— ACTION ITEM —
Go through the material line by line. Say how many lines contain the word "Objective", and give nothing more.

— STORED DATA —

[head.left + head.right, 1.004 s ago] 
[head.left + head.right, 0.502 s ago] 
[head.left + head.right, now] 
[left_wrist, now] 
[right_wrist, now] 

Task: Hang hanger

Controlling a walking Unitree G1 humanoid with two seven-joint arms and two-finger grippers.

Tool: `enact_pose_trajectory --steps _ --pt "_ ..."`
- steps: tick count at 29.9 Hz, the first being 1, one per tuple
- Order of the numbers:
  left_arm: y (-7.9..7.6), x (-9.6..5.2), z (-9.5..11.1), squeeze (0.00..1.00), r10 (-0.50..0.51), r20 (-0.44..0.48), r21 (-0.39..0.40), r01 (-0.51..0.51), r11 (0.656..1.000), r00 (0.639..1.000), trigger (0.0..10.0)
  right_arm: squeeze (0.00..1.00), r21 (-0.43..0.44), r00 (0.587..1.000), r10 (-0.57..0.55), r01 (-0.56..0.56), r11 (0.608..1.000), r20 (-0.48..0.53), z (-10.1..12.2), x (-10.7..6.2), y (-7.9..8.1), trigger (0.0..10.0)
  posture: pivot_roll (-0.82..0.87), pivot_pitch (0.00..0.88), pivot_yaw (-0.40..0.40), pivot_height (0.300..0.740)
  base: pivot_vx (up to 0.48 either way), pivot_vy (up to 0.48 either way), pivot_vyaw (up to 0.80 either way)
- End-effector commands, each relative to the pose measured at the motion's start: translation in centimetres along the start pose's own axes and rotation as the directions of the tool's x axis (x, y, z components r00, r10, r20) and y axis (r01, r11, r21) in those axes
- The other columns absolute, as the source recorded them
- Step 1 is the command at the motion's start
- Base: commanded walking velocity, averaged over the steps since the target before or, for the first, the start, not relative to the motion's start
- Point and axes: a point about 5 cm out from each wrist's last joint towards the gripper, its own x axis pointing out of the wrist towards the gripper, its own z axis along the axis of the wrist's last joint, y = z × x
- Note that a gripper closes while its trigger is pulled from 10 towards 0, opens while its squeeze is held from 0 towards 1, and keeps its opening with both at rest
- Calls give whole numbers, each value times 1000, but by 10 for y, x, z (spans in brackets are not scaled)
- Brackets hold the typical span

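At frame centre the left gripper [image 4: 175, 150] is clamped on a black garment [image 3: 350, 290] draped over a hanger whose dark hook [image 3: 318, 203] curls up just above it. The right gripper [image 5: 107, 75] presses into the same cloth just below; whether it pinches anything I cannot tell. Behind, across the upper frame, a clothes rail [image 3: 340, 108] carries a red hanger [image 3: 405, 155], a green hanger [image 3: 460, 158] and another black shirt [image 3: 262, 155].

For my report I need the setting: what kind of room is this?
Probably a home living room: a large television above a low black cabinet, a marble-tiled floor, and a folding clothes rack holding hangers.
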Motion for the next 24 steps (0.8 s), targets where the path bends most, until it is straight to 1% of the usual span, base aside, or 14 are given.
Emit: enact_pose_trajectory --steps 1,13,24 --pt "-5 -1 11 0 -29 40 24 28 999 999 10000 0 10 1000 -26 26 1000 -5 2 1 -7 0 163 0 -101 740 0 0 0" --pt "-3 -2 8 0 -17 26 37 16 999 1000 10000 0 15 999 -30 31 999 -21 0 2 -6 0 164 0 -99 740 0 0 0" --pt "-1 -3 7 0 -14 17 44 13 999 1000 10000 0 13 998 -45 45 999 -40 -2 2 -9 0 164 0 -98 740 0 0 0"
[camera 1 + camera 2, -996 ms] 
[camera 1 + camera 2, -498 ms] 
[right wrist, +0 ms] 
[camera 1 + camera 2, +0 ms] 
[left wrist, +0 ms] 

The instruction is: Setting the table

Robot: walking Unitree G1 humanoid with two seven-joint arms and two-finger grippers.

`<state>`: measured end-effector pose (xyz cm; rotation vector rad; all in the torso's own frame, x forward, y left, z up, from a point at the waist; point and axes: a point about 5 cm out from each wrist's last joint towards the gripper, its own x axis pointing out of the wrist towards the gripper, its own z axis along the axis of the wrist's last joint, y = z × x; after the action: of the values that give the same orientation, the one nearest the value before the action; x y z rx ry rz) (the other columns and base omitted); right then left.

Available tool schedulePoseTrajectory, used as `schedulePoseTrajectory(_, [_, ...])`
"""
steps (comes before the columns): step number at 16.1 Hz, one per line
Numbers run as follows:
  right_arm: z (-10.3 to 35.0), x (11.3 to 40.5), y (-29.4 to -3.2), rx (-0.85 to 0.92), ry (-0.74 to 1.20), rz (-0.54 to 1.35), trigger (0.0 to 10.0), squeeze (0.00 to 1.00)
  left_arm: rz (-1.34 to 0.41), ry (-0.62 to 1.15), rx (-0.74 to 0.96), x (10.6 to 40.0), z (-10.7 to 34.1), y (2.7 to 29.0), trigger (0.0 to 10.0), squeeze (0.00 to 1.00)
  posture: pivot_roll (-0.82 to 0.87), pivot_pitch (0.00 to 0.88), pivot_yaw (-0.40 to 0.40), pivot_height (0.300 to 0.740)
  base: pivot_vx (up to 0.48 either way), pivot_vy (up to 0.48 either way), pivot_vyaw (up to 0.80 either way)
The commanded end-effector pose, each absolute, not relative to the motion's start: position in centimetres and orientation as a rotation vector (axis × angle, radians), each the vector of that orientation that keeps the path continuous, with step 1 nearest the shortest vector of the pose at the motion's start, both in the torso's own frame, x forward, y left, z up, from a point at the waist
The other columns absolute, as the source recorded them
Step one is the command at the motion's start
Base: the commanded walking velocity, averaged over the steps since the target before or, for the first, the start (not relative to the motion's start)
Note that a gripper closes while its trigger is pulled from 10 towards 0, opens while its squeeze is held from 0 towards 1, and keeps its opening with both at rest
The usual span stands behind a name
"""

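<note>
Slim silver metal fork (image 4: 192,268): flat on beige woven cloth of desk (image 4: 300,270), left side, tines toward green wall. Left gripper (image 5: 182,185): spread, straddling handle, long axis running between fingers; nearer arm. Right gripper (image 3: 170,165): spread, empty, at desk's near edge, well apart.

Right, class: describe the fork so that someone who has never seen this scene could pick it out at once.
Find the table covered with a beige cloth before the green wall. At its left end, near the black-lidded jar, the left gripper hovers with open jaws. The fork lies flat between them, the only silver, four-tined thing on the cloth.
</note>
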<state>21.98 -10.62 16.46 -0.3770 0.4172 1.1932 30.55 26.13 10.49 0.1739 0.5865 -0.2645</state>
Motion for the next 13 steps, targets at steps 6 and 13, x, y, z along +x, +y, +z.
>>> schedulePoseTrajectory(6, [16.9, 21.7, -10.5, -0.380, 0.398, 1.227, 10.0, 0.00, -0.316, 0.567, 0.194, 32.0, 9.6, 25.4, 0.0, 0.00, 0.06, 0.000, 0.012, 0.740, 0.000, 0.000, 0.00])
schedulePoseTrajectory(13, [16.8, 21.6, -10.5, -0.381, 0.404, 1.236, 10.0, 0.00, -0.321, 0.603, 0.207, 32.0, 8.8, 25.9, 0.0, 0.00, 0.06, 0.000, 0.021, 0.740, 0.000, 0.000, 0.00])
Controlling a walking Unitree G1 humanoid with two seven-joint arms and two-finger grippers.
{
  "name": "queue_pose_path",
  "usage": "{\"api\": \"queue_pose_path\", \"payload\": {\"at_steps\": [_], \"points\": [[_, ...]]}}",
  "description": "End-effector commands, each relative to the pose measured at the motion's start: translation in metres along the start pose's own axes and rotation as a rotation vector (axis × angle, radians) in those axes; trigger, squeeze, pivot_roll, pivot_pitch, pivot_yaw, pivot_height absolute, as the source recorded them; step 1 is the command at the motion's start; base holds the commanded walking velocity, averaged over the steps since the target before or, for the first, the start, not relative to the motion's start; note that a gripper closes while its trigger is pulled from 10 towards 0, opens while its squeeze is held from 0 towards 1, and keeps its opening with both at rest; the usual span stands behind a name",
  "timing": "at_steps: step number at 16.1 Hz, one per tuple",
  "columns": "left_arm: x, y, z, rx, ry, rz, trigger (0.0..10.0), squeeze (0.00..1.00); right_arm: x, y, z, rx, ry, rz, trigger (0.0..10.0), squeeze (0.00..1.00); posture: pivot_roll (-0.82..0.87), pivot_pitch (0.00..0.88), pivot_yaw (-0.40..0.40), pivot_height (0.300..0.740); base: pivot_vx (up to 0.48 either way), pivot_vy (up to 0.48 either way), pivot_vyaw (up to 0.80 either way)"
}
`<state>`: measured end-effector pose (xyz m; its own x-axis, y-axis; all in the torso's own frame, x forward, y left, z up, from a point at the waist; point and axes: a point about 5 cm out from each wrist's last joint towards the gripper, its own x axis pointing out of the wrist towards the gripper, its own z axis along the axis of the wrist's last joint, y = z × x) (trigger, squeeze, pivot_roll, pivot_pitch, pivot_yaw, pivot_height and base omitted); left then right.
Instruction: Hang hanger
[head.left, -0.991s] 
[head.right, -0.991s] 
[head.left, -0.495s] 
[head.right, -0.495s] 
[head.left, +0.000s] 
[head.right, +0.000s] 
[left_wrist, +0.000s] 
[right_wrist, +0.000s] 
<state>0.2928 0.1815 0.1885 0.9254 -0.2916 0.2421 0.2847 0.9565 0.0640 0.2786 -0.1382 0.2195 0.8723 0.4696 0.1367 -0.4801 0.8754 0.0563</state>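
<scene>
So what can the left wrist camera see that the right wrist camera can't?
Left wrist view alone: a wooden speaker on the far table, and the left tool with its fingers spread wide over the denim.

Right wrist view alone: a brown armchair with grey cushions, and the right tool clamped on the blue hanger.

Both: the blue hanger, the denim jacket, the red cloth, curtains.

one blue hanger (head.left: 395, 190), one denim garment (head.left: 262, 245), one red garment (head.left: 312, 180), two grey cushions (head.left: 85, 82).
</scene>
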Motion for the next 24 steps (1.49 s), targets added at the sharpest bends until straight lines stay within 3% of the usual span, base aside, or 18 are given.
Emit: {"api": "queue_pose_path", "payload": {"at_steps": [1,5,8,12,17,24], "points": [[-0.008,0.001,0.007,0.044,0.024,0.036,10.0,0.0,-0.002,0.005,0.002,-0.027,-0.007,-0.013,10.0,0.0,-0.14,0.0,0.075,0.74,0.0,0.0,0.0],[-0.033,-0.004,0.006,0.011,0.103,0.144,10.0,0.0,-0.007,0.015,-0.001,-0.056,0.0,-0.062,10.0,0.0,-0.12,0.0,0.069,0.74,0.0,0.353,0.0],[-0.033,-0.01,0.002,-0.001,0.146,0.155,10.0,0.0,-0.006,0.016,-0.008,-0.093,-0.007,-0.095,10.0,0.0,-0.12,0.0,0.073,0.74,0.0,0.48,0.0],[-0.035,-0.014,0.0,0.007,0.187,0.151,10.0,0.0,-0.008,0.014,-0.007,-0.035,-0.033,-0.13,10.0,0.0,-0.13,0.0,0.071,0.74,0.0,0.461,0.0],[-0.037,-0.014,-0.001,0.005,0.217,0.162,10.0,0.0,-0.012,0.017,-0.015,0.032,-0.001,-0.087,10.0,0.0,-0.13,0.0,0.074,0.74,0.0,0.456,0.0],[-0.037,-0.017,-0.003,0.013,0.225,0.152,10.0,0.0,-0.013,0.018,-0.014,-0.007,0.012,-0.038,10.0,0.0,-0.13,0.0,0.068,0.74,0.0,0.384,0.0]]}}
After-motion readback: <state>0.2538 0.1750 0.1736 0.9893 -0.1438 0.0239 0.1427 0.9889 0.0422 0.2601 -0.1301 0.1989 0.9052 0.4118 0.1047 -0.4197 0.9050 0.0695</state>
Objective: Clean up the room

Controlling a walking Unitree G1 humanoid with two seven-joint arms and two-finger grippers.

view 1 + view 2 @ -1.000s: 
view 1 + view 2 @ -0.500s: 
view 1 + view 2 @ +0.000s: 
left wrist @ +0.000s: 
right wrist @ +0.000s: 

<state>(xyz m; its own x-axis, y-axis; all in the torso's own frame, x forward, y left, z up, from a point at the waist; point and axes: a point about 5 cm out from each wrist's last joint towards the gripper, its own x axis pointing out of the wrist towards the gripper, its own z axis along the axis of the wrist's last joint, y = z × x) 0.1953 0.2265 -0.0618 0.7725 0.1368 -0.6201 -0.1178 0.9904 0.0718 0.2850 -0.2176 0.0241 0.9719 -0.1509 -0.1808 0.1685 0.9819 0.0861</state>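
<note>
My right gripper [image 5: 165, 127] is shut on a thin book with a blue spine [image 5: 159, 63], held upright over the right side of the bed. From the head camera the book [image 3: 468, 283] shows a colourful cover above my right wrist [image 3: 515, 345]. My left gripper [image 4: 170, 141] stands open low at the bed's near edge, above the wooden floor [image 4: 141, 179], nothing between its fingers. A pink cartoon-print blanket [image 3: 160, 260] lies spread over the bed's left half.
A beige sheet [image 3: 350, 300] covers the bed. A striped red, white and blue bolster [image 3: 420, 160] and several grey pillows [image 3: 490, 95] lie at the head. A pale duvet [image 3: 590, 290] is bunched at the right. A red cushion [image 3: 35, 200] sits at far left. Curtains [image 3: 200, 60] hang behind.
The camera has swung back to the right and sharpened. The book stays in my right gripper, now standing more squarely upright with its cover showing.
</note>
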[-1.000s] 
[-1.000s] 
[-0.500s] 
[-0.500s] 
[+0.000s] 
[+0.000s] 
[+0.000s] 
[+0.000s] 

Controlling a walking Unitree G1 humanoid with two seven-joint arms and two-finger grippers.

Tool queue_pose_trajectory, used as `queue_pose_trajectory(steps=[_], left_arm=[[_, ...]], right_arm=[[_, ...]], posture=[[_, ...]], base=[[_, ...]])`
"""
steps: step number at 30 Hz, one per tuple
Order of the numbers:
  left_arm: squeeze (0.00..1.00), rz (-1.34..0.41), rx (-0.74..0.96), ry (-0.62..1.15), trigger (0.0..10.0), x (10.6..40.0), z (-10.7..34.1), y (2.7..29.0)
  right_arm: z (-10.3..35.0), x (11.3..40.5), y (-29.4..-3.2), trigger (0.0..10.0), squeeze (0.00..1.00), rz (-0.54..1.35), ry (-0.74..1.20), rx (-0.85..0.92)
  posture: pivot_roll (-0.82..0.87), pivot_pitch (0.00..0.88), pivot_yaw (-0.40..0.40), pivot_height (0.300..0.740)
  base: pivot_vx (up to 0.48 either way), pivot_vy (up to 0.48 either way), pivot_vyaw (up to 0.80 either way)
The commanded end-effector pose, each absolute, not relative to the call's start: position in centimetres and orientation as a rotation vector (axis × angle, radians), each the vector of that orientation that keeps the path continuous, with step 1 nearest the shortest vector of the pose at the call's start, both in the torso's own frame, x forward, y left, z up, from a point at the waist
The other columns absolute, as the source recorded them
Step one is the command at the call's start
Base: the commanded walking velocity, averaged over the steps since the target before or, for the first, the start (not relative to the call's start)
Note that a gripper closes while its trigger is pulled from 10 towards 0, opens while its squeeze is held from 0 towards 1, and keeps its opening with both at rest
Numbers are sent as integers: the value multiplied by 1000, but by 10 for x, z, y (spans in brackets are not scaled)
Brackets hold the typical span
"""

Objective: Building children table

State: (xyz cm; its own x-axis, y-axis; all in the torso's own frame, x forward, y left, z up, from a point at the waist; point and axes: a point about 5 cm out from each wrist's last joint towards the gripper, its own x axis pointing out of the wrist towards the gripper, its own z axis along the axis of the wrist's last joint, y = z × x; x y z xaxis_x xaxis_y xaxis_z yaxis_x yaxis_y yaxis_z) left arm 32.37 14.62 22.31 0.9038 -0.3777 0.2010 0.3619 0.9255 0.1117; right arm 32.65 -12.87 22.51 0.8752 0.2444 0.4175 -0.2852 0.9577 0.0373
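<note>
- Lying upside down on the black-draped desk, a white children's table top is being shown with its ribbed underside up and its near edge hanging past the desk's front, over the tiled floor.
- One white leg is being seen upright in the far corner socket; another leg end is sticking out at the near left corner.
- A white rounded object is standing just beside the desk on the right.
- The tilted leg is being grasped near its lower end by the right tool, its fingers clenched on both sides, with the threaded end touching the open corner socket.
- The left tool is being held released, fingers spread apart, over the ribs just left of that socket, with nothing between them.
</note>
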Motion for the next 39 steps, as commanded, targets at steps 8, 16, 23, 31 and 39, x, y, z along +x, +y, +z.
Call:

— WRITTEN ANSWER —
2